▶ _Exercise directions_
Give back the data below exactly as it was given.

++++ Dataset records

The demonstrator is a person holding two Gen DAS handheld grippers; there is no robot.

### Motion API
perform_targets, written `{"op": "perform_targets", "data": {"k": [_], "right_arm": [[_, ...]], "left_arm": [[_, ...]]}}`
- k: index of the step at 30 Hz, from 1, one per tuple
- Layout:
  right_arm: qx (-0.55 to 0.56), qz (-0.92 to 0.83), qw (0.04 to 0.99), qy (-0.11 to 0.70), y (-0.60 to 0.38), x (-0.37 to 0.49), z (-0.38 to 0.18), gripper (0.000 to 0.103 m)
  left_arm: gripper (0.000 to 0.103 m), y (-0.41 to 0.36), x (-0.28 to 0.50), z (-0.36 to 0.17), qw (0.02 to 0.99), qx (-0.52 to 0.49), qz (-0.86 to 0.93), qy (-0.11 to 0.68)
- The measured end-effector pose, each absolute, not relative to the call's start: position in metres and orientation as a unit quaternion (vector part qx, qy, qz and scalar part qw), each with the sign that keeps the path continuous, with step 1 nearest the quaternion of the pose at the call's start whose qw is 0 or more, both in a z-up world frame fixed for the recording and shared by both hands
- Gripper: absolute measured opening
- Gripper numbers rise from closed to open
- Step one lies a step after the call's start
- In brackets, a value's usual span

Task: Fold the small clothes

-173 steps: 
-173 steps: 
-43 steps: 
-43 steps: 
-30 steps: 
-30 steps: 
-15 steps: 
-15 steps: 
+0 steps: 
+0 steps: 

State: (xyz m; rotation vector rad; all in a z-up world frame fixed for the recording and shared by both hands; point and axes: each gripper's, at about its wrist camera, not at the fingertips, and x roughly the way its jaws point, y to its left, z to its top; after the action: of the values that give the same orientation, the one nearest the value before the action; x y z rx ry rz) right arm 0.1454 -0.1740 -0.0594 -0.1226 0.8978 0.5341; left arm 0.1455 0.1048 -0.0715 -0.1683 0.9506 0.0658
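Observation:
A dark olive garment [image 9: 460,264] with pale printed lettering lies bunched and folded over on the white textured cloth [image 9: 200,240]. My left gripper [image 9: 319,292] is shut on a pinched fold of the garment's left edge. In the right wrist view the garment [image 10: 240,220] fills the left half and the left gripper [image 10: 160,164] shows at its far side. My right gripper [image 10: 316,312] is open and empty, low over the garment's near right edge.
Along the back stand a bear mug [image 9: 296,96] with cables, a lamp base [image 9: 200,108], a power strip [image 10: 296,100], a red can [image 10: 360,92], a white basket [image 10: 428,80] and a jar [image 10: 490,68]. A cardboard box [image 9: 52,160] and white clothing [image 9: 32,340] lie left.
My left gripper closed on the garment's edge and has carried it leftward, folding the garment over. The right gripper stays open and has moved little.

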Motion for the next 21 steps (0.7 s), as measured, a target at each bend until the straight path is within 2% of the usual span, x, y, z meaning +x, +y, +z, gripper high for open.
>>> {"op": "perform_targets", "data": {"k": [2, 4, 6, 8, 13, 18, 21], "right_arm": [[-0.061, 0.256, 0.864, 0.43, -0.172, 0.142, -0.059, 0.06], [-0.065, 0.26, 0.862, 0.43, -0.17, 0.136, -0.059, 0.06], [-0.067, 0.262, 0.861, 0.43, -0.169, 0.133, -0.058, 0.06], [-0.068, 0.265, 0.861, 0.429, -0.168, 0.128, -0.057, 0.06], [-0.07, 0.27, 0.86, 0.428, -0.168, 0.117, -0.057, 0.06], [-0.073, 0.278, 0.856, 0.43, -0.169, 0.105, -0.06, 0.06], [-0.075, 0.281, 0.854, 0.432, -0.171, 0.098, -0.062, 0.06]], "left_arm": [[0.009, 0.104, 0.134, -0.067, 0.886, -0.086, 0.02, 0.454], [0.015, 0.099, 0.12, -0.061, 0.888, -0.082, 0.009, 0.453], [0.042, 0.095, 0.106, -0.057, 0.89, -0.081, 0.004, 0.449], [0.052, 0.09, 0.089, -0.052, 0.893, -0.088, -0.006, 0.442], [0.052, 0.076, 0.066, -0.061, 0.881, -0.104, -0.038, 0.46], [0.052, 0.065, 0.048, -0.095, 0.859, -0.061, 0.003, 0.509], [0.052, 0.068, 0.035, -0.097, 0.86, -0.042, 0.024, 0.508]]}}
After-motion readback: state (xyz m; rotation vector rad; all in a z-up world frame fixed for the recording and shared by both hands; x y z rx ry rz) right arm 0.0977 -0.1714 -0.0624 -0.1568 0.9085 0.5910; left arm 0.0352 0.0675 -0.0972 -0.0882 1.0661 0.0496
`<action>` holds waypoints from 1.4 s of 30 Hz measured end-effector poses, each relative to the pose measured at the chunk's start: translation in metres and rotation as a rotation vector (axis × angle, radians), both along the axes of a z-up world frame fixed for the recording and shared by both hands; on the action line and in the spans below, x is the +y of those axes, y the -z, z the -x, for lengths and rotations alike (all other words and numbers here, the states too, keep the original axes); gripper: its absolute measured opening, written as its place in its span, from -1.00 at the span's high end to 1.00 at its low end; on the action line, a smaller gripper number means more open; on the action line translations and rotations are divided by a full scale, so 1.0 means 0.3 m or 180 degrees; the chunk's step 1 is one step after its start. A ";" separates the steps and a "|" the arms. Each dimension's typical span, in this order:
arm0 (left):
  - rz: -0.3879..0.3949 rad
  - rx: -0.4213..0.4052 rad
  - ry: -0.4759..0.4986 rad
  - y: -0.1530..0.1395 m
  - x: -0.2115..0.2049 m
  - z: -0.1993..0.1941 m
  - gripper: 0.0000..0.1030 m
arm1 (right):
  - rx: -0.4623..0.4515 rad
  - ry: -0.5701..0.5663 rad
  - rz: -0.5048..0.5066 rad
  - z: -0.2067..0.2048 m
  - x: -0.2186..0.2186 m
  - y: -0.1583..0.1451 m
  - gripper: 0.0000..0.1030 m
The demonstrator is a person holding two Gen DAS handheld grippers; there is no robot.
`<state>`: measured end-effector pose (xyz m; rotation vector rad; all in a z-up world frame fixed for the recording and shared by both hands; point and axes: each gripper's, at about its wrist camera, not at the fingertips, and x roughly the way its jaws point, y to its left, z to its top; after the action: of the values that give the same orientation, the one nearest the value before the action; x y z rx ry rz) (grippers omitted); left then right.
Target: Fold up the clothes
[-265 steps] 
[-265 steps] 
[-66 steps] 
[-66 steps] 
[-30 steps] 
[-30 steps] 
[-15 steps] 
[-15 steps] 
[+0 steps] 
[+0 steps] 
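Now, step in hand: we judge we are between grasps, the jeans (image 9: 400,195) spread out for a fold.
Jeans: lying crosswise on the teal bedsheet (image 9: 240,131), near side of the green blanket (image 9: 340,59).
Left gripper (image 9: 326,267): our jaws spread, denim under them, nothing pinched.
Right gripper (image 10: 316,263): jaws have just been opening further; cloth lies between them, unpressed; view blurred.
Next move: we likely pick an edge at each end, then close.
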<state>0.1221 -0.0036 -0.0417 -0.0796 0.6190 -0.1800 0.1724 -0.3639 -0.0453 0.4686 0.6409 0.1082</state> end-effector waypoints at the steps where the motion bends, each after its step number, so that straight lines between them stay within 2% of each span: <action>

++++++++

▶ _Response below_
The demonstrator is a person holding two Gen DAS handheld grippers; there is no robot.

### Motion API
perform_targets, written `{"op": "perform_targets", "data": {"k": [_], "right_arm": [[_, ...]], "left_arm": [[_, ...]]}}`
- k: index of the step at 30 Hz, from 1, one per tuple
- Layout:
  right_arm: qx (-0.55 to 0.56), qz (-0.92 to 0.83), qw (0.04 to 0.99), qy (-0.11 to 0.70), y (-0.60 to 0.38), x (-0.37 to 0.49), z (-0.38 to 0.18), gripper (0.000 to 0.103 m)
  left_arm: gripper (0.000 to 0.103 m), y (-0.41 to 0.36), x (-0.28 to 0.50), z (-0.36 to 0.17), qw (0.02 to 0.99), qx (-0.52 to 0.49), qz (-0.86 to 0.93), qy (-0.11 to 0.68)
- The measured end-effector pose, each absolute, not relative to the call's start: position in metres and orientation as a unit quaternion (vector part qx, qy, qz and scalar part qw), each with the sign that keeps the path continuous, with step 1 nearest the quaternion of the pose at the call's start whose qw is 0 or more, both in a z-up world frame fixed for the recording and shared by both hands
- Gripper: absolute measured opening
- Gripper numbers rise from closed to open
- Step one lies a step after the call's start
- In brackets, a value's usual span

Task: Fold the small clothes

-173 steps: 
-173 steps: 
-43 steps: 
-43 steps: 
-30 steps: 
-30 steps: 
-15 steps: 
-15 steps: 
+0 steps: 
+0 steps: 

State: (xyz m; rotation vector rad; all in a z-up world frame fixed for the recording and shared by both hands; point and axes: each gripper's, at about its wrist camera, not at the fingertips, and x roughly the way its jaws point, y to its left, z to its top; after the action: of the values that give the same orientation, the one nearest the value before the action; x y z rx ry rz) right arm 0.1454 -0.1740 -0.0594 -0.1226 0.8978 0.5341; left arm 0.1455 0.1048 -0.0715 -0.1683 0.9506 0.0658
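Observation:
A dark olive garment [image 9: 460,264] with pale printed lettering lies bunched and folded over on the white textured cloth [image 9: 200,240]. My left gripper [image 9: 319,292] is shut on a pinched fold of the garment's left edge. In the right wrist view the garment [image 10: 240,220] fills the left half and the left gripper [image 10: 160,164] shows at its far side. My right gripper [image 10: 316,312] is open and empty, low over the garment's near right edge.
Along the back stand a bear mug [image 9: 296,96] with cables, a lamp base [image 9: 200,108], a power strip [image 10: 296,100], a red can [image 10: 360,92], a white basket [image 10: 428,80] and a jar [image 10: 490,68]. A cardboard box [image 9: 52,160] and white clothing [image 9: 32,340] lie left.
My left gripper closed on the garment's edge and has carried it leftward, folding the garment over. The right gripper stays open and has moved little.
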
Motion for the next 21 steps (0.7 s), as measured, a target at each bend until the straight path is within 2% of the usual span, x, y, z meaning +x, +y, +z, gripper high for open.
>>> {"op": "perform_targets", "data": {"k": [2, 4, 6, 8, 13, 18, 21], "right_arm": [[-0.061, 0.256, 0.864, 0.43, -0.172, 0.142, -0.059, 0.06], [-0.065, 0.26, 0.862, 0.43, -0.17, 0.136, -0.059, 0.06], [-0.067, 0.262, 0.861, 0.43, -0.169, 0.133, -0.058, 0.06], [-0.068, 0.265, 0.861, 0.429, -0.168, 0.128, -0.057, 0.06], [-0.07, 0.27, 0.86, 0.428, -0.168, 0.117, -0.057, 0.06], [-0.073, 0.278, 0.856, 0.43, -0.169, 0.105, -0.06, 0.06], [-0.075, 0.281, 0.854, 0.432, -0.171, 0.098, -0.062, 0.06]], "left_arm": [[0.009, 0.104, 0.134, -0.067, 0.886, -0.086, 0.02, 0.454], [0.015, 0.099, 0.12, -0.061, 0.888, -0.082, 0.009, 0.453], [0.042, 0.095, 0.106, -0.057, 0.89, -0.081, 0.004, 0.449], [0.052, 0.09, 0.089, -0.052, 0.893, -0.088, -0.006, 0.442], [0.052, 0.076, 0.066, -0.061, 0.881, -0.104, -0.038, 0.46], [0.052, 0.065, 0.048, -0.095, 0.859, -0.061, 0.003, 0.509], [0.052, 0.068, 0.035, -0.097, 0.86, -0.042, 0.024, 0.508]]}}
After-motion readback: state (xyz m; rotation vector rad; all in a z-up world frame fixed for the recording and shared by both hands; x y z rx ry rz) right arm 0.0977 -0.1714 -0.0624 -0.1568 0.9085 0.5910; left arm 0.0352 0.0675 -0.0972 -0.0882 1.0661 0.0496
`<action>` holds waypoints from 1.4 s of 30 Hz measured end-effector poses, each relative to the pose measured at the chunk's start: translation in metres and rotation as a rotation vector (axis × angle, radians), both along the axes of a z-up world frame fixed for the recording and shared by both hands; on the action line and in the spans below, x is the +y of those axes, y the -z, z the -x, for lengths and rotations alike (all other words and numbers here, the states too, keep the original axes); gripper: its absolute measured opening, written as its place in its span, from -1.00 at the span's high end to 1.00 at its low end; on the action line, a smaller gripper number means more open; on the action line translations and rotations are divided by a full scale, so 1.0 means 0.3 m or 180 degrees; the chunk's step 1 is one step after its start. A ";" separates the steps and a "|" the arms. Each dimension's typical span, in this order:
arm0 (left):
  - rz: -0.3879..0.3949 rad
  - rx: -0.4213..0.4052 rad
  - ry: -0.4759..0.4986 rad
  - y: -0.1530..0.1395 m
  - x: -0.2115..0.2049 m
  - z: -0.1993..0.1941 m
  - gripper: 0.0000..0.1030 m
arm1 (right):
  - rx: -0.4623..0.4515 rad
  - ry: -0.5701..0.5663 rad
  - rz: -0.5048..0.5066 rad
  - z: -0.2067..0.2048 m
  - x: -0.2186..0.2186 m
  - y: -0.1583..0.1451 m
  - gripper: 0.0000..0.1030 m
The demonstrator is a person holding two Gen DAS handheld grippers; there is no robot.
`<state>`: measured end-effector pose (xyz m; rotation vector rad; all in a z-up world frame fixed for the recording and shared by both hands; point and axes: each gripper's, at about its wrist camera, not at the fingertips, and x roughly the way its jaws point, y to its left, z to its top; after the action: of the values that give the same orientation, the one nearest the value before the action; x y z rx ry rz) (grippers omitted); left then right.
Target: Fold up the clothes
[-265 steps] 
[-265 steps] 
[-66 steps] 
[-66 steps] 
[-30 steps] 
[-30 steps] 
[-15 steps] 
[-15 steps] 
[+0 steps] 
[+0 steps] 
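Now, step in hand: we judge we are between grasps, the jeans (image 9: 400,195) spread out for a fold.
Jeans: lying crosswise on the teal bedsheet (image 9: 240,131), near side of the green blanket (image 9: 340,59).
Left gripper (image 9: 326,267): our jaws spread, denim under them, nothing pinched.
Right gripper (image 10: 316,263): jaws have just been opening further; cloth lies between them, unpressed; view blurred.
Next move: we likely pick an edge at each end, then close.
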<state>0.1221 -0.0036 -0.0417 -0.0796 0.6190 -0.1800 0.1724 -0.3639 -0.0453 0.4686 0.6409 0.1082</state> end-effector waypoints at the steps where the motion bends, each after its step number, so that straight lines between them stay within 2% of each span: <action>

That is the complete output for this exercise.